1 person found this helpful
Here is SOMETHING to think about, regarding the Memory/Resources error messages.
This ARTICLE might be helpful at finding clues as to what could be causing the problem.
The links in this ARTICLE will help provide you with some very useful tools for checking programs and Processes, like Process Explorer.
As for the inability to Save, I would try a Save_As, and see if that helps, and does the trick. If not, try Save_As_a_Copy.
When you do Save, do you get any error messages, or does the program just not Save the Project file (.PREL)?
In case it's a system issue, can you tell us about your system in detail? Aspects like the I/O sub-system, i.e. the HDD's, their size, speed, free space, controller type(s) and how they are allocated, will be very useful.
If you are working with SD material, converting to DV-AVI Type II w/ 48KHz 16-bit PCM/WAV Audio, will be as good as it gets.
Apparently, I may have missed what had actually been causing all of the crashes during the save process.

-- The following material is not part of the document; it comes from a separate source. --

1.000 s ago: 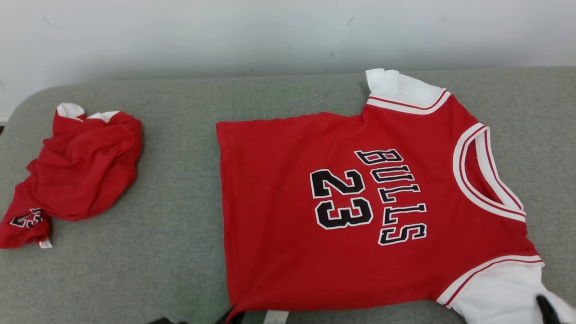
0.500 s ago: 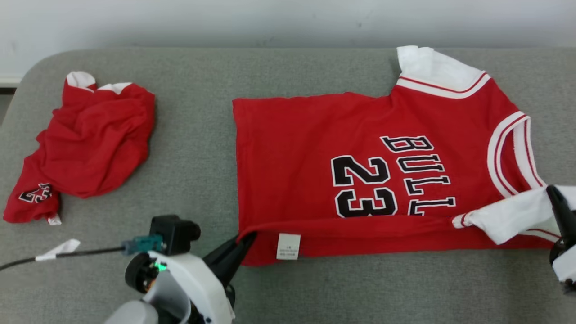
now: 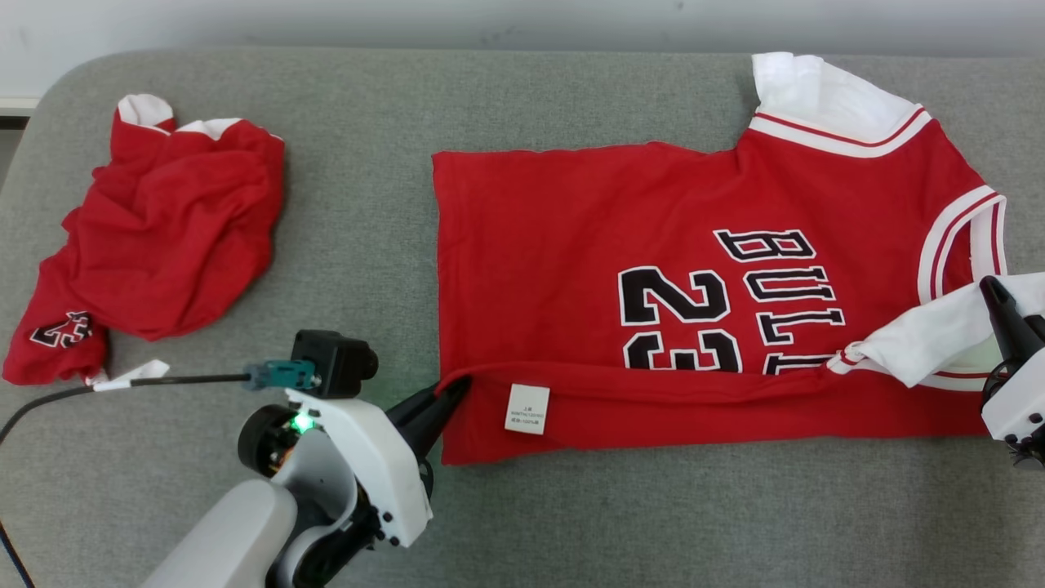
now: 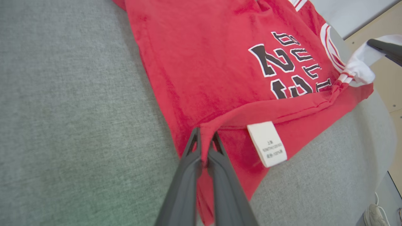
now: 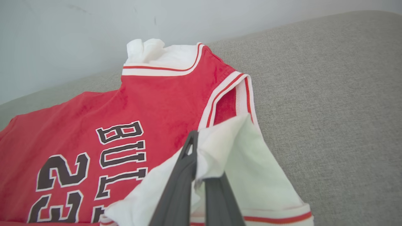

During my attempt to get better information for Mr. Hunt regarding the preceding crashes, I noticed that hidden up and out of view in another video track (video 4, I think) nearly 6 minutes down and away from the actual (intended) ending of my movie, there were three small sections of a still photograph that had become… misplaced or maybe, a better term for them would be dislodged, when they should have been deleted!
After deleting the erroneous small pieces and checking for any more, I merged everything together and saved or “Shared” the entire thing as an .mp4 and it saved and worked beautifully.
So I take back everything I said about PrE 8.
1 person found this helpful
Glad that you found the "Orphans." There are two issues with Orphans: they usually will appear out beyond where one intends for the Video to end, and they usually have gaps. Gaps in the Video can cause many problems. Now, I have seen a single, one-frame gap kill a Project, but have seen many gaps have zero negative effect, other than a black "flash." Why? I have no clue.
Now, Orphans are commonly cause by two actions: one places a Clip onto the Timeline, and then extracts pieces of it, moving them to the intended place in the Timeline, usually by using the Razor/Scissors Tool and cutting, and click-dragging into place. Occasionally, the editor forgets that there were more frames in the source Clip and it's forgotten. As it is usually out beyond the end, it's not until one sees that there's a bunch of black video in their DVD, or similar, that they realize that something has been left out in space. The next cause is an odd behavior when butting Clips with Snap ON. If one jams the Clip into a previous one, a Frame, or two is sheared off, and jumps to the last spot in the Timeline. As one continues to edit, if they are too forceful in butting the Clips up, these Frames are sheared off and move to the very end of the footage, but it's being drawn to the left, leaving each of those Orphans out in space.
One tip is to check the intended Duration with the displayed Duration. If there is a difference, check for Orphans. Another is to press the \ [Backslash key] to show the full Duration of the Timeline and check for material out past where one has been working. To remove the Orphans, just lasso with the Cursor and Delete.